傷害罪とは?世界大百科事典 第2版の解説
狭義には刑法204条〈人の身体を傷害した者は,10年以下の懲役又は30万円以下の罰金若しくは科料に処する〉の規定する犯罪をいうが,広義でこれを含めて刑法が第27章(204条~208条の2)〈傷害の罪〉として規定する犯罪をいう場合もある。〈暴力行為等処罰ニ関スル法律〉(1条~1条ノ3)は,集団的暴行,凶器による傷害,常習暴行・傷害を加重して処罰している。 傷害罪が成立するためには傷害結果が生ずることを要するが,判例は,人の生理的機能の障害によってその健康状態を不良に変更することが傷害であるとし(生理機能障害説),身体的・精神的病気の惹起がこれにあたるとするが,人の頭髪を切断する行為は健康状態を不良にすることがないので傷害ではないとしている。

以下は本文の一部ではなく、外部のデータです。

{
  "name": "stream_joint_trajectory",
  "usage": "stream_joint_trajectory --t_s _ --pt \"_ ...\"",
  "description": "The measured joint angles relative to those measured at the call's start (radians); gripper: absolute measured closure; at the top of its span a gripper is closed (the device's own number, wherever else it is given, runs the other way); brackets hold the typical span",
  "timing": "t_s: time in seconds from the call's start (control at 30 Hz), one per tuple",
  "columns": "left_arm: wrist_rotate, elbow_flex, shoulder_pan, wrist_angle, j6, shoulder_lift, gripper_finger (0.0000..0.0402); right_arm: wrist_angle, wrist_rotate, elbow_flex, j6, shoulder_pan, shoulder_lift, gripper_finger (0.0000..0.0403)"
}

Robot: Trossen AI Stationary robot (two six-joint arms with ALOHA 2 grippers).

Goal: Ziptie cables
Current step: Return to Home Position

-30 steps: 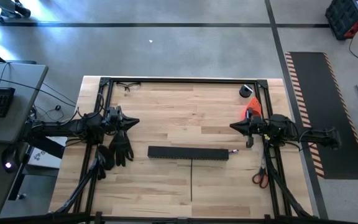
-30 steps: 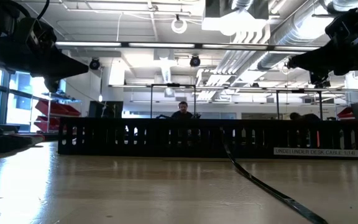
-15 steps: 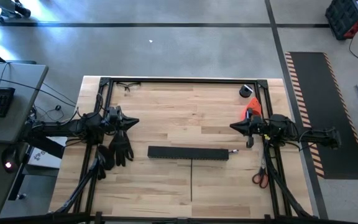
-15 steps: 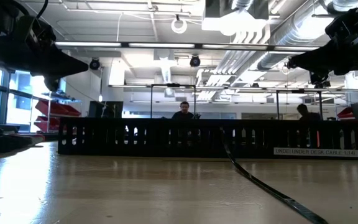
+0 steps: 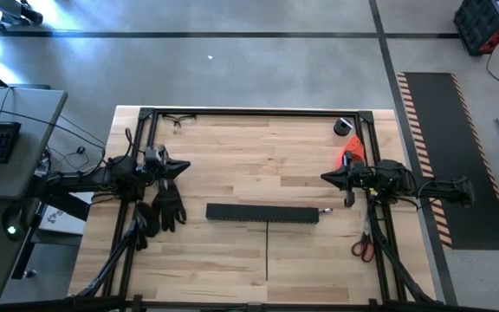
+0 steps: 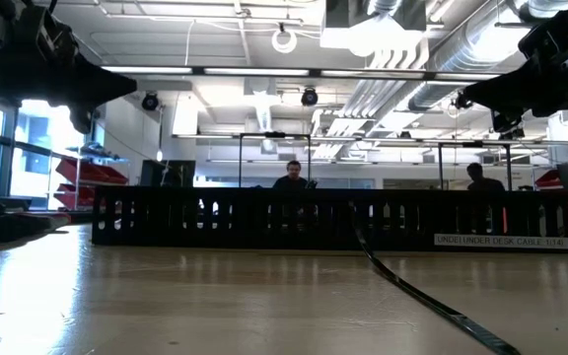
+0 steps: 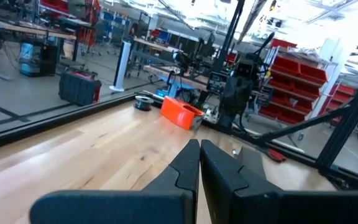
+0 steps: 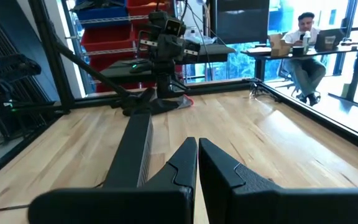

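- Wood table [image 5: 258,156]; both arms sit pulled back at opposite side edges, fingers pointing at each other across it.
- Left gripper [image 5: 180,167]: up off the table. In its wrist view the fingers [image 7: 188,163] are pressed together with only a hairline gap, and they hold nothing.
- Right gripper [image 5: 326,176]: also raised, with its fingers [image 8: 182,158] closed on each other and empty.
- Black cable duct [image 5: 262,212]: lid on, flat on the table between the two grippers. It lies off to the side of the line between the fingertips, toward the front edge, and is touched by neither.
- Cables [image 5: 325,211]: only a small purplish tip shows, at the duct end nearer the right fingers and well apart from them. The rest is not visible, hidden by the duct.
- Black gloves [image 5: 167,206]: in a heap just beside the left fingers, on their front-edge side, near the duct's other end.
- Black strip [image 5: 267,251]: thin, and runs from the duct's middle out toward the front edge, well apart from both sets of fingers.
- Scissors [image 5: 362,247]: red handles, behind the right fingers near that arm's base.
- Orange block [image 5: 351,152]: just behind the right fingers, on the far-edge side.
- Black roll [image 5: 343,126]: beyond the orange block, at the far corner.
- Glasses [image 5: 180,120]: by the far edge, beyond the left fingers.
- Person [image 8: 306,37] seated at a desk in the room beyond the table.
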Motion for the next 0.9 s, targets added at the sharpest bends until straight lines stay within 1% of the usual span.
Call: stream_joint_trajectory --t_s 0.13,0.17,0.4,0.5,0.6,0.9 --pt "0.000 0.000 0.000 0.001 0.001 0.000 0.0402 0.000 0.000 0.000 0.000 0.000 0.000 0.0402" --pt "-0.001 0.000 0.000 0.000 0.024 0.000 0.0402 0.000 0.000 0.000 0.000 0.000 0.000 0.0402" --pt "0.002 0.000 0.000 -0.010 0.438 0.025 0.0402 0.000 0.000 0.000 0.000 0.000 0.000 0.0402" --pt "-0.004 0.000 0.000 -0.010 0.544 0.028 0.0402 0.000 0.000 0.000 0.000 0.000 0.000 0.0402" --pt "-0.005 0.000 0.000 -0.008 0.566 0.028 0.0402 0.000 0.000 0.000 0.000 0.000 0.000 0.0402" --pt "-0.005 0.000 0.000 -0.008 0.541 0.028 0.0402 0.000 0.000 0.000 0.000 0.000 0.000 0.0402"
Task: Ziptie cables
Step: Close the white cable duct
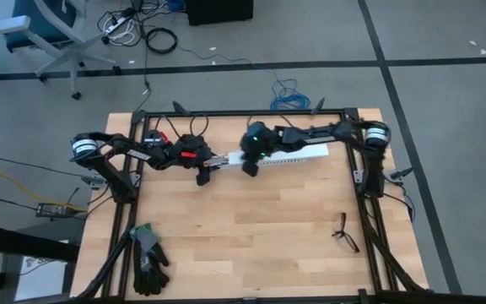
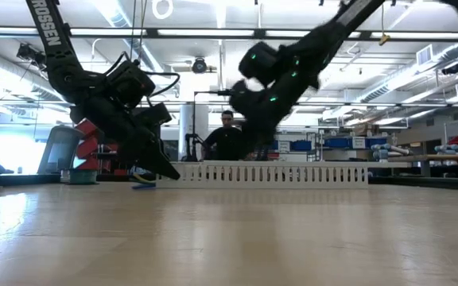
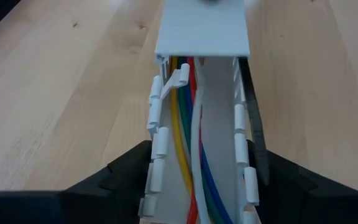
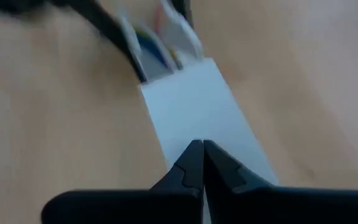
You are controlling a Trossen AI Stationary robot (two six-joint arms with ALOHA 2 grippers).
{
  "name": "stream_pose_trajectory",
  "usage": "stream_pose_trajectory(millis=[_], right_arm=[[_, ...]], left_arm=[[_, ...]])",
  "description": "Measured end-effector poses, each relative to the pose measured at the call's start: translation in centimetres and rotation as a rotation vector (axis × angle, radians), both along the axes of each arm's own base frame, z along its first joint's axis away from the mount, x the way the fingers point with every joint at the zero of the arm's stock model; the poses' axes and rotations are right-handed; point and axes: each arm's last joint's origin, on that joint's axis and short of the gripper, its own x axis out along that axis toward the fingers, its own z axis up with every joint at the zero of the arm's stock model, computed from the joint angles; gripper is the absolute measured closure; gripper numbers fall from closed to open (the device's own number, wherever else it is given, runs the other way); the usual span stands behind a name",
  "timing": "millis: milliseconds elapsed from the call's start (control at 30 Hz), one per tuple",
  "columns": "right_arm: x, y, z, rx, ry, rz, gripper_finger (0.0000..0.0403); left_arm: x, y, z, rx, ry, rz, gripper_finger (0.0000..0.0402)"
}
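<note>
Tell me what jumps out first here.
The long white slotted cable duct lying across the table's far side, with both grippers meeting on it. The left gripper straddles its open end, where coloured wires run inside; the right gripper, shut, presses on its flat white cover.

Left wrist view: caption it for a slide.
Coloured wires run along an open white slotted channel, held between the left gripper jaws, its lid covering the far part.

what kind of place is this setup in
Likely a robotics lab or workshop: a wooden table carrying two arms, ceiling strip lights, and shelves with blue bins behind a person at a workstation.
</note>
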Motion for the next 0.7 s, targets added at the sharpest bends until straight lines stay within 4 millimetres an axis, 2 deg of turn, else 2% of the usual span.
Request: stream_pose_trajectory(millis=[100,233,333,400,467,600,700], right_arm=[[2.4,-0.8,-1.4,0.027,-0.069,0.046,0.0403],[4.2,-0.1,-0.4,-0.089,-0.197,0.106,0.0403],[3.7,0.9,2.3,-0.216,-0.206,0.092,0.0403],[2.8,1.5,4.0,-0.274,-0.190,0.071,0.0403],[1.5,1.7,4.7,-0.273,-0.149,0.042,0.0403],[-0.5,1.3,3.7,-0.177,0.002,-0.028,0.0403],[0.0,0.6,0.8,-0.083,0.042,-0.032,0.0403]], left_arm=[[0.0,0.0,0.0,-0.001,0.000,-0.001,0.0159],[0.0,0.0,0.0,0.001,0.000,-0.002,0.0159],[0.0,0.0,0.0,0.001,0.002,-0.001,0.0159],[0.0,0.0,0.0,0.000,0.003,-0.001,0.0159],[0.0,0.0,0.0,0.002,0.003,-0.001,0.0159],[0.0,0.0,0.0,0.002,0.003,-0.002,0.0159],[0.1,-0.1,0.0,0.005,-0.001,-0.003,0.0159]])
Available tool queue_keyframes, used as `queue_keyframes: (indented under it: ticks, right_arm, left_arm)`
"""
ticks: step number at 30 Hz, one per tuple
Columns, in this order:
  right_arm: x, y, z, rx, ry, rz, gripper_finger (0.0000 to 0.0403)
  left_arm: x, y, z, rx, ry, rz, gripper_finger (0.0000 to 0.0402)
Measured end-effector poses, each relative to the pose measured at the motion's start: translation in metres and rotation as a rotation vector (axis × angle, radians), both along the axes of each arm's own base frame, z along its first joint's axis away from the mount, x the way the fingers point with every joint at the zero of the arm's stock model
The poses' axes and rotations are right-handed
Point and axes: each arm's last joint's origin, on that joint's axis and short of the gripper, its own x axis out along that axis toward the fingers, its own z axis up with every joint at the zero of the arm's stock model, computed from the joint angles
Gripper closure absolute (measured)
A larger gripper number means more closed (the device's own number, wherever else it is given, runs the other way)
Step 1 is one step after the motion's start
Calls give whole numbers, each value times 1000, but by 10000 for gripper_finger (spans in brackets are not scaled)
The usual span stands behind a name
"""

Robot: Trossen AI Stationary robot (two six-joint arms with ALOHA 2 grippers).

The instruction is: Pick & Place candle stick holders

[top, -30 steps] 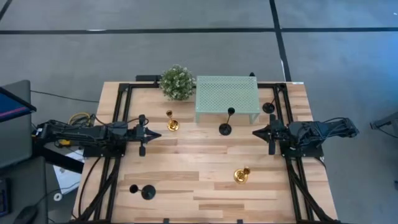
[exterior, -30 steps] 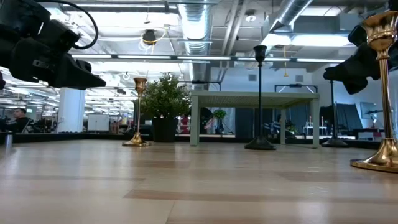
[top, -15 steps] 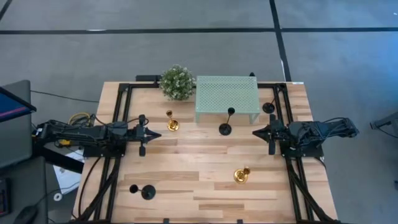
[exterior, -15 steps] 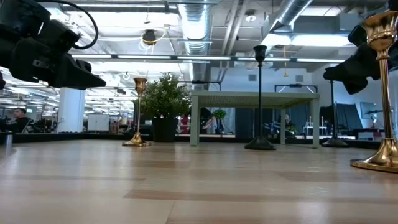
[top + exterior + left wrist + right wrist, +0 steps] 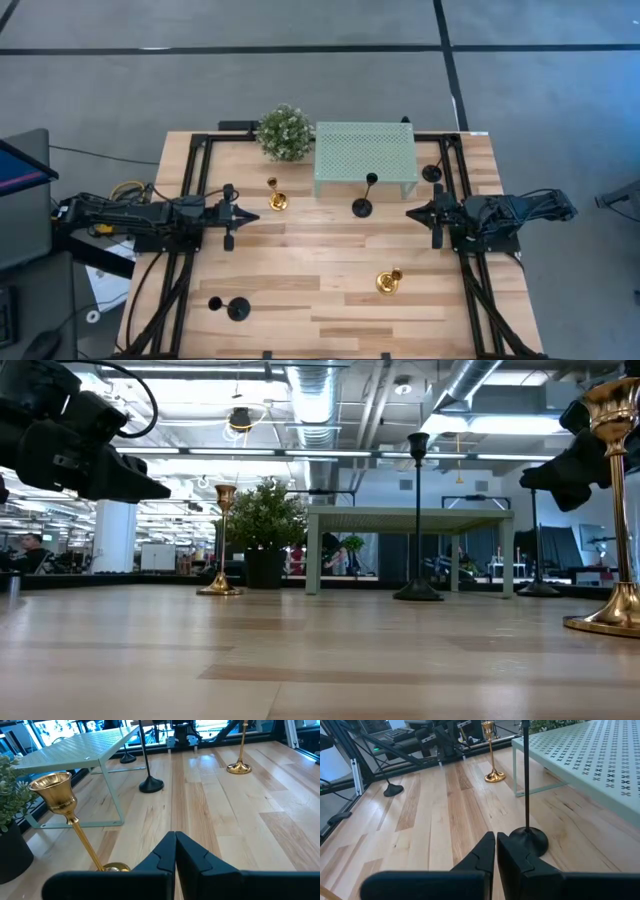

https://kotobank.jp/word/傷害罪-78879
医療観察法による手続きの流れ
①刑法による決定
まず、対象となる他害行為をしたものは、警察から検察庁に送致されます。そこで、心神喪失等で不起訴処分となるか、起訴されるかが決まります。
起訴されても、心神喪失等で無罪等の確定判決を受けると医療観察法の対象となります。
- 心神喪失で不起訴処分
- 起訴後、心神喪失等で無罪等の確定判決
このパターンが次の手順に進みます。
この判断の法律は、刑法です。
刑法(心神喪失および心神耗弱)
- 第39条:心神喪失者の行為は、罰しない。
- 2 心神耗弱者の行為は、その罪を軽減する。
②当初審判の申し立て
①の対象者に対し、検察官が地方裁判所に医療観察法による処遇の要否に関する審判(当初審判)を申し込みます。
③精神鑑定(医療観察法鑑定)
医療観察法による医療の要否に関する精神鑑定(医療観察法鑑定)が行われます。
- 誰が行うか:地方裁判所裁判官1名と精神保健審判員(精神科医)1名
- 処遇:次のいずれかに決定される。
⑴入院決定(図の☆)
⑵通院決定(図の★)
⑶本法による医療を行わない
入院決定を受けた場合☆
入院決定を受けた場合、指定入院医療機関(厚生労働大臣が指定)に入院し、他職種協働チームによる、制度に基づく専門的な医療を受ける。制度施行時(平成17年度)は全国で5機関のみでしたが、平成31年までに33機関と増加しています。
- 退院の決定は誰がするか?:裁判所
- 退院の申し立ては誰がするか?:対象者、対象者の保護者、指定入院医療機関
保護観察所は、入院した対象者の社会復帰を図るため、入院当初から退院に向けた生活環境の調整を行なっています。保護観察所の社会復帰調整官が、入院施設を訪問し、退院後の生活に関する希望を聴取したり、入院施設の施設と相談、都道府県・市町村等の精神保健福祉関係機関と連携をとったりしています。
指定入院医療機関について
指定入院医療機関のある都道府県
通院の決定を受けたもの★
保護観察所による精神保健観察を受けながら指定通院医療機関に通院する。
※精神保護観察は原則3年、裁判所の許可により最大2年延長可能)
指定通院医療機関は,平成31年時点で,全国で3,600機関あります。
保護観察所は、指定通院医療機関の管理者などと協議し、処遇実施計画を策定し、保護観察所の社会復帰調整官が観察・指導を行います。
医療観察法が適応された人数と内訳
医療観察法が施行された平成17年から平成30年までのものです。
30年の内訳を見ると、入院決定されたものが240人(74.5%)、通院決定されたものが26人(8%)、医療を行わない決定をされたものが48人(14.9%)でした。
また、30年における検察官申立人員を対象行為別で見ると,傷害が最も多く、次に殺人、放火の順でした。
<参考資料>
- 公認心理師現任者講習会テキスト[2019年版].一般財団法人日本心理研修センター.株式会社金剛出版発行.2019年2月15日2019年版第2刷.